From the material below, return exactly the lines starting at the one that holds "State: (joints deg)" and ending at the one that holds "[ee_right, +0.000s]". Pictures stay out of the answer.

□ □ □ □ □

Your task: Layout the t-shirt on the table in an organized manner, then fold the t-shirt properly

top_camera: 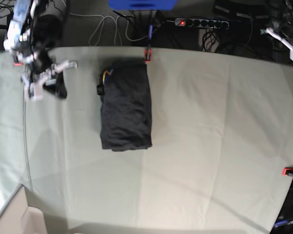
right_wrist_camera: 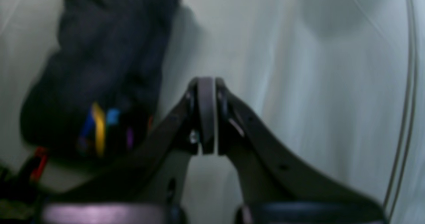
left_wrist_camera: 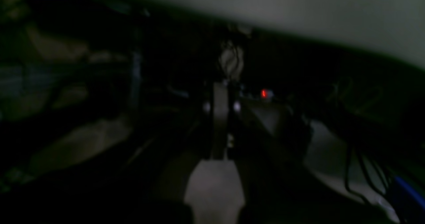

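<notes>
Your t-shirt point(top_camera: 125, 111) lies folded in a neat oblong near the table's point(top_camera: 210, 146) far edge. Both the right gripper point(right_wrist_camera: 206, 116) and the left gripper point(left_wrist_camera: 220, 117) have their fingers pressed together, empty. Keep both arms well clear of the shirt.

No lettering, label, brand or number could be read anywhere. The t-shirt point(top_camera: 125, 105) on the desk point(top_camera: 210, 136) showed only a sliver of coloured line print at its eleven o'clock corner, no words.
</notes>
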Controlling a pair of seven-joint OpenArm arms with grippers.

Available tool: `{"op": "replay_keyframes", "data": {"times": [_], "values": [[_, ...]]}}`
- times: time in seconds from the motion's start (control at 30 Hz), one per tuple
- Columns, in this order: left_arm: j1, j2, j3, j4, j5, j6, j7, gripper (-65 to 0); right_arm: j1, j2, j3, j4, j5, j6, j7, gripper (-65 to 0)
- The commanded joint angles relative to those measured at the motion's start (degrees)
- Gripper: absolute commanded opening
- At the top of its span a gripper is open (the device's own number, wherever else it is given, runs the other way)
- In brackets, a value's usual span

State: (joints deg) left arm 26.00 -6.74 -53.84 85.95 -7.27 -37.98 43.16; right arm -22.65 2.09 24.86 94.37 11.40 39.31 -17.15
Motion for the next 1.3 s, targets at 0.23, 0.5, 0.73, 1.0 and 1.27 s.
{"op": "replay_keyframes", "data": {"times": [0.23, 0.5, 0.73, 1.0, 1.27], "values": [[-0.46, -0.86, 7.91, -12.77, -0.16, -2.02, -15.6, -64.9, -11.85, -5.38, 9.82, 2.82, 1.22, 0.69, 2.51, -65.0], [-3.89, -1.13, 12.48, -33.78, 0.1, -2.02, -30.54, -64.9, -16.51, -6.44, 12.54, -14.76, 0.78, 0.69, 9.98, -65.0], [-10.22, -1.39, 14.5, -49.34, 11.88, -2.02, -42.32, -64.9, -11.94, -4.07, 7.27, -38.59, -5.38, 0.69, 25.28, -65.0], [-21.82, -4.11, 14.5, -77.38, 24.72, 6.99, -58.06, -64.9, 3.01, 0.07, 1.99, -82.81, -19.71, -11.31, 54.11, -65.0], [-24.2, -2.09, 14.42, -81.07, 36.41, 31.25, -60.52, -64.9, 7.31, 1.56, -4.6, -91.16, -27.71, -48.58, 58.51, -65.0]]}}
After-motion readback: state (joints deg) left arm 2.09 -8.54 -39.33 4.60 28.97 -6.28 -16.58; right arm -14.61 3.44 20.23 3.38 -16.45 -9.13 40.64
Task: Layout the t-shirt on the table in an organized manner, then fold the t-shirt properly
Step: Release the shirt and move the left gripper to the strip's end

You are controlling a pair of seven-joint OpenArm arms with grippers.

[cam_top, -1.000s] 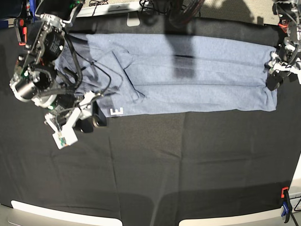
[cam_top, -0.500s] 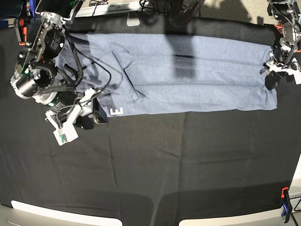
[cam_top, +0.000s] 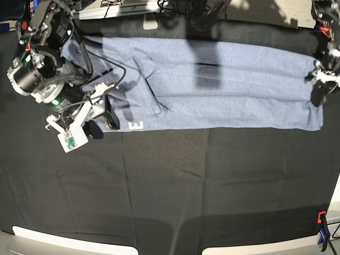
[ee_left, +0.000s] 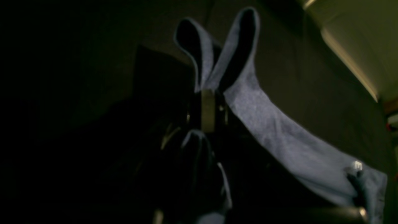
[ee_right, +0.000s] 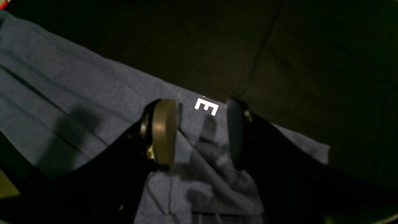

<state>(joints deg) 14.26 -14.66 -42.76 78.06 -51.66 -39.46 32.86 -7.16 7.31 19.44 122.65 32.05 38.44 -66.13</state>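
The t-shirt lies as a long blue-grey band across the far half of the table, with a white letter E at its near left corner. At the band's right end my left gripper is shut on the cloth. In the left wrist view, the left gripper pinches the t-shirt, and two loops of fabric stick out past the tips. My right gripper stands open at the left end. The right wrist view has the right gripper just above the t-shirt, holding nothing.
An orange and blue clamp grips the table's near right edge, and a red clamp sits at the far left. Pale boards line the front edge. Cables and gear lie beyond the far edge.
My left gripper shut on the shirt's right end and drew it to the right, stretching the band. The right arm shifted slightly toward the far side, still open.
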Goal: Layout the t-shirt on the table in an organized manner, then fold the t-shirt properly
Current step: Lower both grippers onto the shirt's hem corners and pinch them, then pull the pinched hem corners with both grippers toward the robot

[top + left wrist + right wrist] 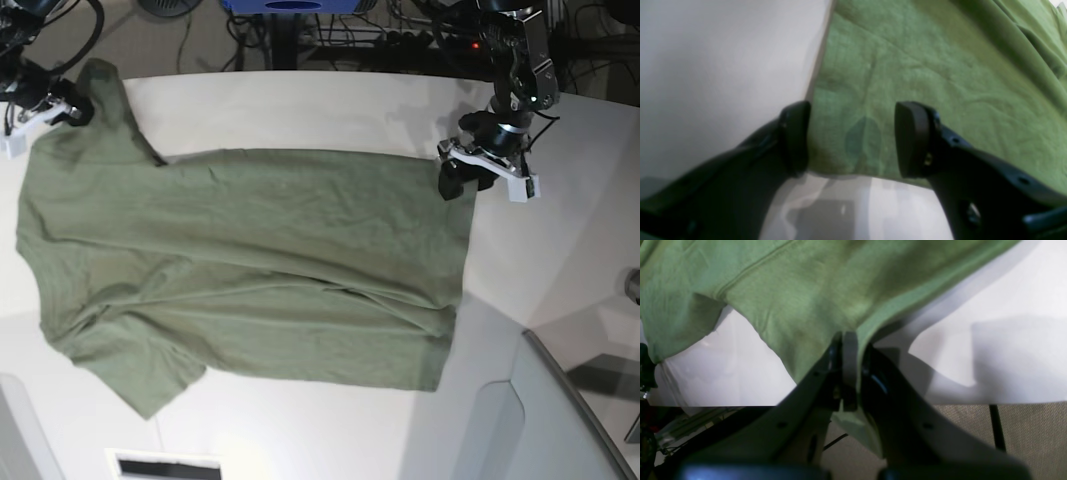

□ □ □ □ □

* [WRITTEN ANSWER]:
State: (joints deg) left arm 26.00 -6.74 -53.84 85.95 -7.27 -37.98 43.16; right arm -22.65 2.09 24.86 94.37 11.40 39.31 -17.15
Motion for the next 1.3 s, targets at 0.23, 0.5, 0.73, 1.0 and 1.27 s.
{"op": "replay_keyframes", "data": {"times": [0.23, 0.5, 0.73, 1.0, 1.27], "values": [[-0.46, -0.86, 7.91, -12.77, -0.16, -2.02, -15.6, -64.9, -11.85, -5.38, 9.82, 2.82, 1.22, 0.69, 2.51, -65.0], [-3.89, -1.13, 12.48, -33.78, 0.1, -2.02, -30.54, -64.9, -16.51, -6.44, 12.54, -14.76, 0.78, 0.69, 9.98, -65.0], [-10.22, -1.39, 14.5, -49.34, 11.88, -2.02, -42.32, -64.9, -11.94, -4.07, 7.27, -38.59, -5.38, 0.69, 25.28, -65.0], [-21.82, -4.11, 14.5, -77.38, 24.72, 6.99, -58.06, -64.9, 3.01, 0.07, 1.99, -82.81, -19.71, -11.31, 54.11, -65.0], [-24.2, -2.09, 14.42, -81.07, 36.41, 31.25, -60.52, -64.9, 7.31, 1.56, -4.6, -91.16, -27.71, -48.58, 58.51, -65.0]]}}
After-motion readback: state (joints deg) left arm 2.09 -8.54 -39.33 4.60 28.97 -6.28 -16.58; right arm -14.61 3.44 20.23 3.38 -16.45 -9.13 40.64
Task: Layout the t-shirt on the table in an organized manner, then fold the t-shirt properly
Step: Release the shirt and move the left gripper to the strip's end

You are controlling a pair of seven-joint OpenArm arms with grippers.

[cam_top, -1.000s] 
[cam_top, -0.500s] 
[cam_top, +0.000s] 
[ee_left, +0.000s] 
[ee_right, +0.000s] 

No additional output will be generated.